The things which have changed most in my engineering job

Original article date: June 1997

If I look at the things which have changed most in my engineering job over the last few years, the following two stick out (well, if you ignore the hours getting longer!)

1. More and more is done on computers

2. More and more paperwork seems to be required.

The paperwork comes from three main areas:

ISO9000 et al result in far more proceduralised generation of documentation

The implications of CE marking even the smallest machine are that you will essentially record and documnent processes that common sense was making you do in the past anyway

Working with pharmaceutical companies with regulatory requirements to satisfy means huge amounts of supporting paperwork.

And yet at the same time, more of it is done on the ‘confuser’ than ever before. Which begs the question “Does a document on a computer count?”. What about a signature on a computer? Hmmm.

To answer these questions, I delved into the world of data encryption, which turns out to be a fascinating place. Here’s a taster.

Encryption is usually for one of four reasons:

1. Confidentiality. I want to send something to you over the ‘Net and I want nobody else to be able to read it.

2. Authenticity. I have received this set of instructions from you and I want to know it really came from you, rather than someone pretending to be you.

3. Non-repudiation. You have asked me to do this and I don’t want you later to be able to deny these were your words.

4. Anonymity. You want to prove to me you are a member of this video club without actually giving your name. Or you want to transfer money electronically with the untraceability of cash.

Mostly encryption works as follows. You and I will communicate a set of data over some (maybe unsecure) route. I will have encrypted it with some software that jumbles it up and you will de-crypt it with similar software. I will have used some sort of ‘key’ to characterise the encryption, and you will have some corresponding key that enables you to unjumble it. A key might be a string of numbers (4 Kbits in size, maybe) thay you feed into the software along with the data. Nobody aunauthorised who gets hold of it can do anything without a key.

Here we fall foul of some governments, who think that they should be able to decrypt anything. The US government think it should be illegal for a US software company to export such encryption software. This is excellent news for Europe’s home grown encryption software industry, some of whom even make add-ins to replace the missing modules that US companies were forced to chop from their European product variants!

But how do you and I know the right keys to use, even though nobody else does? Until about ’75, the answer was we pre-agreed them at some time when we had a secure comms link of some sort.

Then came a bright idea.

It all works like this: First, I think of a secret key, called my private key. I then put it through a complex process that generates another code (my public key). This process is sufficiently complex that nobody could ever do it in reverse. That is, even given my public key, someone could not deduce my private key. Anyway, you use my public key to encrypt something, and then the resulting data can only be de-crypted by me, using my private key.
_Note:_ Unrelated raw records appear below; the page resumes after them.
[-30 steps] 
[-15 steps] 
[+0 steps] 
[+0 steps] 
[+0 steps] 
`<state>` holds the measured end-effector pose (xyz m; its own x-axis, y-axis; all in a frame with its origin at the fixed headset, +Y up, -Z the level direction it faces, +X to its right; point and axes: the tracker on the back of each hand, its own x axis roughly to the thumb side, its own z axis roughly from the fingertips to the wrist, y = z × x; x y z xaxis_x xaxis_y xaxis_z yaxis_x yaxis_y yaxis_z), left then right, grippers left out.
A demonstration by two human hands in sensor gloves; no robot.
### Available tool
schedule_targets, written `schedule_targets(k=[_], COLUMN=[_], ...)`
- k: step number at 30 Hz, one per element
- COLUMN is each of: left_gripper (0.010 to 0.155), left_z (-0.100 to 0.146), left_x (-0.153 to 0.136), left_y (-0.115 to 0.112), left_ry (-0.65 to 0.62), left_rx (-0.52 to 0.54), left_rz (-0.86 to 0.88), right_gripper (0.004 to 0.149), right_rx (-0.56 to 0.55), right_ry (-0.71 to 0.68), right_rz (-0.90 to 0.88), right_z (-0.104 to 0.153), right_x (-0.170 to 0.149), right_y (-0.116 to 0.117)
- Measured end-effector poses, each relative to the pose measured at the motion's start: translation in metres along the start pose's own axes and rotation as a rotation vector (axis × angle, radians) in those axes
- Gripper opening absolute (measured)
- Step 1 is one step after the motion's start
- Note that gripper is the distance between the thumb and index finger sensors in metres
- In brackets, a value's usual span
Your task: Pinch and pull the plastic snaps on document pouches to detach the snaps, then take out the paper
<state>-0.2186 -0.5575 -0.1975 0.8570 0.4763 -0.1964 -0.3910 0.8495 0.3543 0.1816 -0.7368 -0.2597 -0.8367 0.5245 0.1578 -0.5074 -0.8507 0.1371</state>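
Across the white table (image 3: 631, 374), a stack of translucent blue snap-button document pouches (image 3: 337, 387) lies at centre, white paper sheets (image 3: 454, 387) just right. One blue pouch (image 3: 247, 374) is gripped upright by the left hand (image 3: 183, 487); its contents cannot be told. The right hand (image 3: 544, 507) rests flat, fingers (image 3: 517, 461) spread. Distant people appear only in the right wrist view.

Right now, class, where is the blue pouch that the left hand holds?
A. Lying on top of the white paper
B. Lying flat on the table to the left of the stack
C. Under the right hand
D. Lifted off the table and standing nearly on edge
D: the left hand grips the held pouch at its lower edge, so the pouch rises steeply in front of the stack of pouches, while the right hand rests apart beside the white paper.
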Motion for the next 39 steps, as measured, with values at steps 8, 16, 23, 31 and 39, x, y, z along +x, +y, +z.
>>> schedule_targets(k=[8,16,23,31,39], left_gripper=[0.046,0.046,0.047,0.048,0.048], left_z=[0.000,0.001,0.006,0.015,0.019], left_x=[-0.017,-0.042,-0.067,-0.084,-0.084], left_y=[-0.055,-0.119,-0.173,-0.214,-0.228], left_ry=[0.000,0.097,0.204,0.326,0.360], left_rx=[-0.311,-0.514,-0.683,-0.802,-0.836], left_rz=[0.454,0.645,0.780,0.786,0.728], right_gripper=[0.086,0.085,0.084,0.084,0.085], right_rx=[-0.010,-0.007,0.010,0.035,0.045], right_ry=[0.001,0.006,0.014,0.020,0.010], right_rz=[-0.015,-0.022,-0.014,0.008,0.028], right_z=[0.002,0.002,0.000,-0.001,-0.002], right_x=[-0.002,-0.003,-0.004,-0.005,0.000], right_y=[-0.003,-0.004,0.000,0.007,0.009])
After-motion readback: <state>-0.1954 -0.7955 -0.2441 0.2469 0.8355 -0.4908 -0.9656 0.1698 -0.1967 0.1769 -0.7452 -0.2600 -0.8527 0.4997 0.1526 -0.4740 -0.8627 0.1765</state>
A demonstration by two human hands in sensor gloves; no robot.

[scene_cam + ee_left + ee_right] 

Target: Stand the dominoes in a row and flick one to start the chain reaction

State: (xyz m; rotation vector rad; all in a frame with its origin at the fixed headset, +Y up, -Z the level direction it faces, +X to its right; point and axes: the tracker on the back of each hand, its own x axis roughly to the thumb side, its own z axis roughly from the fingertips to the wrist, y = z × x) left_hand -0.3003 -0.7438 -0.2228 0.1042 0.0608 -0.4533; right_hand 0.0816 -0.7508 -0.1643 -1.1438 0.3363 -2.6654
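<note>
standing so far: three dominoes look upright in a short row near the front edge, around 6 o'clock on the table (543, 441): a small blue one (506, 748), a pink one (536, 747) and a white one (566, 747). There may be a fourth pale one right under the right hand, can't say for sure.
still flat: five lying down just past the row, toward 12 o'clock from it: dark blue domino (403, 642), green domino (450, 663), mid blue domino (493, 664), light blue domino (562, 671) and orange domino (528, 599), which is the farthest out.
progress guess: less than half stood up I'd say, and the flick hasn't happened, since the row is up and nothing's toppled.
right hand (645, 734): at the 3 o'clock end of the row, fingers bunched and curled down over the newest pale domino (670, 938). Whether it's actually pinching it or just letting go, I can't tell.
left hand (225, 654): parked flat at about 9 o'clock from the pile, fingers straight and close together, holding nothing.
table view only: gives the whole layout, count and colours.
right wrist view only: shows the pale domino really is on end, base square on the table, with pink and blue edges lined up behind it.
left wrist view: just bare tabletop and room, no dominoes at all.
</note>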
This way only I can read it, whoever gets hold of it. It doesn’t matter who gets hold of my public key, it’s harmless.

Inevitably, this makes public keys quite untidy, as they are the result of a complex algorithm, even if the private key was chosen to be something quite easy to remember. One suggested modification to this system is as follows. I think of a nice neat public key. The private key is made by a process that is performed by the government (only they can do it). They send me back my private key. Thus my public key could be my email address, or my name! You may have spotted the glaring security hole in this plan. I have to prove who I am to the Government before they can tell me my private key, and making that process totaly secure is bound to fail. Also the government can always read your encrypted data if they choose (whoever “The Government” in this case are). Does that bother you ?

This whole is very much a fast changing field with legislation being bandied about left right and centre. But without it, there will never be any real commerce on the Internet. So should the government (or the anti terrorist squad) be able to read all private encrypted data if they need to? What do you think?